Diagnóstico de la osteoporosis
Descripción general
La osteoporosis es una enfermedad que afecta todo el esqueleto. Produce menos masa ósea y cambios en la estructura de los huesos. Para diagnosticarla, los médicos usan varias evaluaciones y pruebas. Estas incluyen:
- Antecedentes médicos: El médico revisa su historia de salud para ver si hay factores de riesgo de osteoporosis. Pregunta sobre antecedentes familiares, fracturas previas, hábitos de alimentación, estilo de vida, medicamentos que afectan el metabolismo de los huesos, nivel de actividad física y, en las mujeres, la duración de su ciclo menstrual.
- Examen físico: Se evalúa su postura. El médico busca señales como curvatura hacia adelante de la columna (cifosis, conocida como joroba), abdomen que sobresale y pérdida de estatura. Estas pueden ser señales de problemas en la columna, como vértebras deformadas o dañadas.
- Prueba de densidad mineral ósea (DMO): Es la prueba principal para diagnosticar la osteoporosis. El método más común es la absorciometría de rayos X de doble energía (DXA). Usa un escáner de rayos X de baja dosis para medir la densidad ósea en áreas específicas del cuerpo. Esta prueba ayuda a saber si una persona tiene osteoporosis y qué tan grave es.
- Análisis de sangre: Se pueden pedir análisis para medir valores que muestran cómo están sus huesos. Pueden incluir niveles de:
- Vitamina D
- Calcio
- Hormonas como estrógeno y testosterona
- Fosfatasa alcalina
- Fósforo
- Hormona estimulante de la tiroides (TSH)
- Hormona paratiroidea
- Pruebas adicionales: A veces se hacen más estudios para saber el tipo de osteoporosis o qué tan avanzada está.
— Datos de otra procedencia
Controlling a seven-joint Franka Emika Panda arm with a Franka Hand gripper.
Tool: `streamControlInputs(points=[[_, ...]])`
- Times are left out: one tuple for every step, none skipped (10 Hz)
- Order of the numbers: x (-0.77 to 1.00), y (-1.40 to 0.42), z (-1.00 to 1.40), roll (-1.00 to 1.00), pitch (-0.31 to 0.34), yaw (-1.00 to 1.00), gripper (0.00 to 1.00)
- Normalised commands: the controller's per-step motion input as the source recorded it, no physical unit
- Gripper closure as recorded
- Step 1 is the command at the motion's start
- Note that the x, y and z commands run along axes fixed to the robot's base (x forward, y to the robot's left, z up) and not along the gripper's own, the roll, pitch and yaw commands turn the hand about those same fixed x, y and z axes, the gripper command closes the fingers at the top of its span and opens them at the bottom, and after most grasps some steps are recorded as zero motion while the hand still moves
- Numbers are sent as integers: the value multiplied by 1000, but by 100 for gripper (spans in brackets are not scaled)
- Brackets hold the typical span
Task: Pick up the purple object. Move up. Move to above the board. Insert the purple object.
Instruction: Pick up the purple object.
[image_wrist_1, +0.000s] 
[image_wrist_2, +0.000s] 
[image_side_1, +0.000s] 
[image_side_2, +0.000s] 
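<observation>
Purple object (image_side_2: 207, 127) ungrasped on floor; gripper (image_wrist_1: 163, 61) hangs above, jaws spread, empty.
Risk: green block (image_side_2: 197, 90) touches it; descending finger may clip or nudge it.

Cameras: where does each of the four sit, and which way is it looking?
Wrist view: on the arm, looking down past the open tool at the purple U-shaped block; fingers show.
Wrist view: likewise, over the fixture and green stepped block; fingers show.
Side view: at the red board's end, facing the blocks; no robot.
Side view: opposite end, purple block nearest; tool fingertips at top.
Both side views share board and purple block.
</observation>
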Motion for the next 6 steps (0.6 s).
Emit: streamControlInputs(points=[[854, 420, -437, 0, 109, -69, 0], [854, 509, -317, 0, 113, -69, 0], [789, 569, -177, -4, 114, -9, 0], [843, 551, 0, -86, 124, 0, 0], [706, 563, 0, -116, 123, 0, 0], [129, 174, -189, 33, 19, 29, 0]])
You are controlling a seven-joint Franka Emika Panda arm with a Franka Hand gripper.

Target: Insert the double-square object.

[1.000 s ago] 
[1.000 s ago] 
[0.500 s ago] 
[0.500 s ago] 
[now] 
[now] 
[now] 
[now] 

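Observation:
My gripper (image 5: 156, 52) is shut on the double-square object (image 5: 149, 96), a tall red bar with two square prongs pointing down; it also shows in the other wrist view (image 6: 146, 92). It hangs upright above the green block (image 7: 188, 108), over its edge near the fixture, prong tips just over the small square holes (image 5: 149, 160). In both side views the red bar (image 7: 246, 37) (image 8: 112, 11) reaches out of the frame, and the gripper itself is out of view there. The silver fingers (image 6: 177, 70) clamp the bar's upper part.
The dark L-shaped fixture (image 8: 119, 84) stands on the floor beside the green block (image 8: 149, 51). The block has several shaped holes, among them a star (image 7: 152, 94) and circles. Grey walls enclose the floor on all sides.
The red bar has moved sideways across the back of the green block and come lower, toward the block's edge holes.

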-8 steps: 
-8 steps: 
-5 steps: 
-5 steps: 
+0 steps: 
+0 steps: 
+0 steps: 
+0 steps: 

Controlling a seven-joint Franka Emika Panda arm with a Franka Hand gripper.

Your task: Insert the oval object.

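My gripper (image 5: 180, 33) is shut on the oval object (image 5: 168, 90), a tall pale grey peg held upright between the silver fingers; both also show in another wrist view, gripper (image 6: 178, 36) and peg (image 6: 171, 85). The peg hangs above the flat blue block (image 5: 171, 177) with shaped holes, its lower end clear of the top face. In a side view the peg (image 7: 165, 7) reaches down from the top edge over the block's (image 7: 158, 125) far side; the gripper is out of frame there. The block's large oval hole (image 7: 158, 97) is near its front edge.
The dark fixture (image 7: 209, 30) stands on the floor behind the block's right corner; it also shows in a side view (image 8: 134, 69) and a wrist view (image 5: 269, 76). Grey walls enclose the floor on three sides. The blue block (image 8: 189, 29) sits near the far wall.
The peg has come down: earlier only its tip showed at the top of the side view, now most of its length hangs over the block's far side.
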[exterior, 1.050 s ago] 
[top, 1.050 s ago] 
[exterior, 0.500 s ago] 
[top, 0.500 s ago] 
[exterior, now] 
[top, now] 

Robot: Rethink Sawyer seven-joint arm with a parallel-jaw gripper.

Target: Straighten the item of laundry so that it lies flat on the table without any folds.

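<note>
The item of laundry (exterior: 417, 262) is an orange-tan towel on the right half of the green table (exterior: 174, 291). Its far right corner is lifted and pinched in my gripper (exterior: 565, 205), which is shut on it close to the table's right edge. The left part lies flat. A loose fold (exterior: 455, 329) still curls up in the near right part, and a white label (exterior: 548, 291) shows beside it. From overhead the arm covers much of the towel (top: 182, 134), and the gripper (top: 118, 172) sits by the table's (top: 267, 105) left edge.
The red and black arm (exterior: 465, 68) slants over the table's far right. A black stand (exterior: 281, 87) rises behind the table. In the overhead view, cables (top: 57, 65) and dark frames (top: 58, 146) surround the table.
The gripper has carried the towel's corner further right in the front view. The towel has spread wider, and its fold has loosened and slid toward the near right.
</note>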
Pueden incluir:
- Pruebas de marcadores del metabolismo del hueso
- Pruebas de electrolitos y proteínas en la sangre
- Recuento de células de la sangre (hemograma)
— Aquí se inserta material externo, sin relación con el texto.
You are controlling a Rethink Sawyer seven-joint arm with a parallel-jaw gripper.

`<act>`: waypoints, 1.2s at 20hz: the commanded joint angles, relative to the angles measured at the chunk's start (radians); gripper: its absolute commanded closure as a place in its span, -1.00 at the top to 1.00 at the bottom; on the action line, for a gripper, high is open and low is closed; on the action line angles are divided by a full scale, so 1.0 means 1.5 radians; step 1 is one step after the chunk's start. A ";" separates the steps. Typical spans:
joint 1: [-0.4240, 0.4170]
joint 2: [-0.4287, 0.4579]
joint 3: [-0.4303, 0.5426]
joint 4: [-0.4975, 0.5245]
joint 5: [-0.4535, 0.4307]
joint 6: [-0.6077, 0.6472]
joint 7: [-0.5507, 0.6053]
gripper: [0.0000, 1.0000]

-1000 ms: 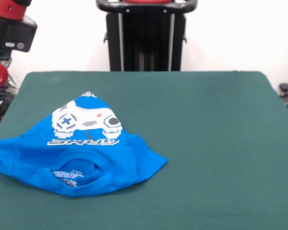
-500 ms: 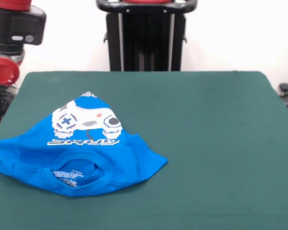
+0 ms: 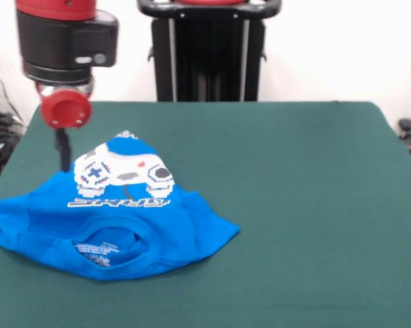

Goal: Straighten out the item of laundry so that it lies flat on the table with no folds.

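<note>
T-shirt lies bunched, folded over itself, on table, front view's left, collar nearest camera. Gripper hangs just above far edge, prob. seeking a hem; jaw state indeterminate.

One front camera — raised, looking down across the table toward the wall.

My arm red and black, hanging at upper left. My gripper points straight down; finger state unclear.
</note>
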 commanded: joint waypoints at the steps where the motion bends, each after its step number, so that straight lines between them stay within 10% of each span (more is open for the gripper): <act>1: 0.067 0.045 0.028 0.094 0.058 -0.037 0.073 1.00; 24: 0.214 0.136 -0.111 0.033 0.183 -0.140 0.152 1.00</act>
- Prueba de creatinina en la sangre
- Pruebas de enzimas del hígado
Los especialistas que participan en el diagnóstico de la osteoporosis incluyen:
- Médicos de atención primaria: Suelen comenzar el proceso al revisar síntomas y antecedentes.
- Reumatólogos: Especialistas en enfermedades que afectan huesos y articulaciones.
- Endocrinólogos: Expertos en trastornos hormonales que influyen en la salud ósea.
- Cirujanos ortopédicos: Intervienen si hay fracturas que requieren cirugía.
- Radiólogos: Interpretan estudios de imagen como radiografías o exploraciones DXA.
- Geriatras: Especialistas en la atención de personas mayores y en condiciones relacionadas con la edad, como la osteoporosis.
Es importante consultar con un profesional de la salud para obtener un diagnóstico preciso y un plan de tratamiento personalizado según su situación.